Suffit-il d’être vedette?
DANS la nuit du 17 août 1968, mes rêves devinrent réalité. J’interprétais le difficile et dramatique rôle d’Hyppolyte dans le Phèdre de Miguel de Unamuno, un auteur espagnol contemporain. Les autres acteurs professionnels qui jouaient mon père et ma belle-mère étaient des artistes célèbres qui jouissaient d’une excellente réputation. Les scènes jouées avec puissance et réalisme captivèrent les spectateurs. Nous avons été interrompus à cinq reprises par les applaudissements, deux fois au cours des scènes où je menais le dialogue.
Cette nuit du festival de San Lorenzo del Escorial, près de Madrid, en Espagne, fut pour moi un triomphe.

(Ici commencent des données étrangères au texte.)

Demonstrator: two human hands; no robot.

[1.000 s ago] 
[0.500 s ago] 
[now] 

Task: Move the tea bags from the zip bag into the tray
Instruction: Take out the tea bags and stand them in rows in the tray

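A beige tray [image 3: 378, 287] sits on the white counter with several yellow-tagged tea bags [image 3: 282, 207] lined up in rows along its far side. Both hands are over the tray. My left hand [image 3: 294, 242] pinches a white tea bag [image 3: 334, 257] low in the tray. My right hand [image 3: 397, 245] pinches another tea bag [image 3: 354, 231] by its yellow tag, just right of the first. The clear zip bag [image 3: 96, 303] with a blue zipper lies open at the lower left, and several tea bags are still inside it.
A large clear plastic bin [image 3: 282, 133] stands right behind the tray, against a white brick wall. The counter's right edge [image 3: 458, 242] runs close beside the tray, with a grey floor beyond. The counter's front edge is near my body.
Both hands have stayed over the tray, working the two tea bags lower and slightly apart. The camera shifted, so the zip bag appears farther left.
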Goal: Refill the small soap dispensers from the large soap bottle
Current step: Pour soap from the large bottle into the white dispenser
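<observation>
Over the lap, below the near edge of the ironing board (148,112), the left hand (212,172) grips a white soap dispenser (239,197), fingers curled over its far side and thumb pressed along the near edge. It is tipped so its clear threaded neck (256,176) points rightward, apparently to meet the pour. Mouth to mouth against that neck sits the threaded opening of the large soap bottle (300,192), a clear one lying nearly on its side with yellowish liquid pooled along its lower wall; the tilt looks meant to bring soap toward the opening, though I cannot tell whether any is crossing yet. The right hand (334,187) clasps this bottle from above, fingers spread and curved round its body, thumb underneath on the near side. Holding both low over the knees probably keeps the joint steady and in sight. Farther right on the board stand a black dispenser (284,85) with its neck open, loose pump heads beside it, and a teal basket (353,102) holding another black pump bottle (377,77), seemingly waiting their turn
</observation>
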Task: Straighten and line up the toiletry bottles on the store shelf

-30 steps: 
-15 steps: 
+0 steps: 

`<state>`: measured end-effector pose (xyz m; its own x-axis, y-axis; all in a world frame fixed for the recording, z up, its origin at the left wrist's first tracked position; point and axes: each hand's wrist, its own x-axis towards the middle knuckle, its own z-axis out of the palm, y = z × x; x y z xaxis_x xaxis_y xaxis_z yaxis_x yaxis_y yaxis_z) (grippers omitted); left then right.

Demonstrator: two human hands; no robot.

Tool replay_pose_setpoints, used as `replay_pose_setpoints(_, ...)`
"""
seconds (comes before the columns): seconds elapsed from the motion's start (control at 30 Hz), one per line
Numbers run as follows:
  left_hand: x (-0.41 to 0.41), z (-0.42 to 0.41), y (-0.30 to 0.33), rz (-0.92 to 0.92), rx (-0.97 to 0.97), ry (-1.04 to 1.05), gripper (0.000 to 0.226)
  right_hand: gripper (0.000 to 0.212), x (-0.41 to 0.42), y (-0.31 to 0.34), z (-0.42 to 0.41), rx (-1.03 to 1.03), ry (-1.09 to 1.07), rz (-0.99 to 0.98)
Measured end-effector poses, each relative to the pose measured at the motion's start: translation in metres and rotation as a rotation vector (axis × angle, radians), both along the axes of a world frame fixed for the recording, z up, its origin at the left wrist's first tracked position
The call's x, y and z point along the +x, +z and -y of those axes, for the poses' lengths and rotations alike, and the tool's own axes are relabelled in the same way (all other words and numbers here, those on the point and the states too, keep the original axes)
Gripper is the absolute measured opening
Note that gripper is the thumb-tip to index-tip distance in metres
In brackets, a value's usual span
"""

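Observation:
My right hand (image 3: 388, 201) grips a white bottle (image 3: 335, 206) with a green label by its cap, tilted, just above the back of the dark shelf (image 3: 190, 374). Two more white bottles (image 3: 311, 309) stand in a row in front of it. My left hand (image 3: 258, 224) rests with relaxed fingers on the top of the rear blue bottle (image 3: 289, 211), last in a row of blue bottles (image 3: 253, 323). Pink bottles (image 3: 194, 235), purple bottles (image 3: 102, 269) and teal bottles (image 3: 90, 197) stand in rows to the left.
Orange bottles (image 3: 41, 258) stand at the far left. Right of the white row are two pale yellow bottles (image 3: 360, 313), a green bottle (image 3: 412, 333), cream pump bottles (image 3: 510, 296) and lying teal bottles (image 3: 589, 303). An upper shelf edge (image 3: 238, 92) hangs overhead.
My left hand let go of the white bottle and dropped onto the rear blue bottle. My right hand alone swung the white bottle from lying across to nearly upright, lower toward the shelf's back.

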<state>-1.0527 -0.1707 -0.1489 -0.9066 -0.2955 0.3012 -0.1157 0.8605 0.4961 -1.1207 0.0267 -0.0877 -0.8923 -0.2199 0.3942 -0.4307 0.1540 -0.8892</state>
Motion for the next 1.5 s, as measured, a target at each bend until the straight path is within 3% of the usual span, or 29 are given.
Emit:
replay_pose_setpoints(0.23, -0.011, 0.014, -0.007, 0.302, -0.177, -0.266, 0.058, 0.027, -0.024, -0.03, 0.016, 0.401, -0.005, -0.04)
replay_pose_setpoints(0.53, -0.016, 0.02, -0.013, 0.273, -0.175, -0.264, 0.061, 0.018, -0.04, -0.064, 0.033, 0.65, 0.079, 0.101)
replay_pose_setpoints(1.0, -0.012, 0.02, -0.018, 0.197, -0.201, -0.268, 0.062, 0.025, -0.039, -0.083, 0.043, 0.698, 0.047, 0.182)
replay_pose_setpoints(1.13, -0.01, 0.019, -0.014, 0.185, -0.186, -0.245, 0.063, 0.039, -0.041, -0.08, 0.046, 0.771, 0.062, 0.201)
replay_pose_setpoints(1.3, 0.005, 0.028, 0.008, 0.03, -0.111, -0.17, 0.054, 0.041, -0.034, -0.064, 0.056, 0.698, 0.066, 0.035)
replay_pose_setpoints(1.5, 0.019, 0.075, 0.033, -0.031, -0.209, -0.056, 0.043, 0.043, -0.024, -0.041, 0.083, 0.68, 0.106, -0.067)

Après des années de lutte acharnée, je goûtais enfin le plaisir sans mélange du succès fou. Peu après, on commença à m’offrir des rôles plus nombreux et de meilleure qualité tant au cinéma qu’à la télévision.
Qu’est-ce qui m’avait donc poussé vers cette carrière d’acteur dramatique? Pour vous aider à comprendre mes mobiles, il me faut vous ramener en arrière à l’époque de mon enfance, dans les années quarante, à Séville, en Andalousie, pendant la terrible période qui suivit la guerre civile.
Une enfance inquiète
J’étais l’aîné de cinq enfants élevés dans le dénuement, la faim et la misère caractéristiques de cette période de l’après-guerre civile. Nous étions si pauvres que j’avais pris l’habitude de me promener comme par hasard autour de l’épicerie du coin en attendant que les autres clients s’en aillent pour pouvoir acheter du pain à crédit sans que personne ne le sache. Je crois que mon talent d’acteur est né là tandis que j’essayais de donner le change à mes voisins.
À la maison, l’ambiance était rarement au beau fixe. Mes parents passaient leur temps à se disputer et à se battre. Mon père était un ennemi juré de tout ce qui touchait à la religion, alors que ma mère et ma grand-mère croyaient en la vierge Marie et en tous les “saints” de l’Église catholique. Mon enfance fut dominée par un sentiment de peur et d’insécurité: peur de la violence, peur causée par la superstition religieuse, peur de la mala suerte (le mauvais sort) qui semblait frapper toutes les actions humaines.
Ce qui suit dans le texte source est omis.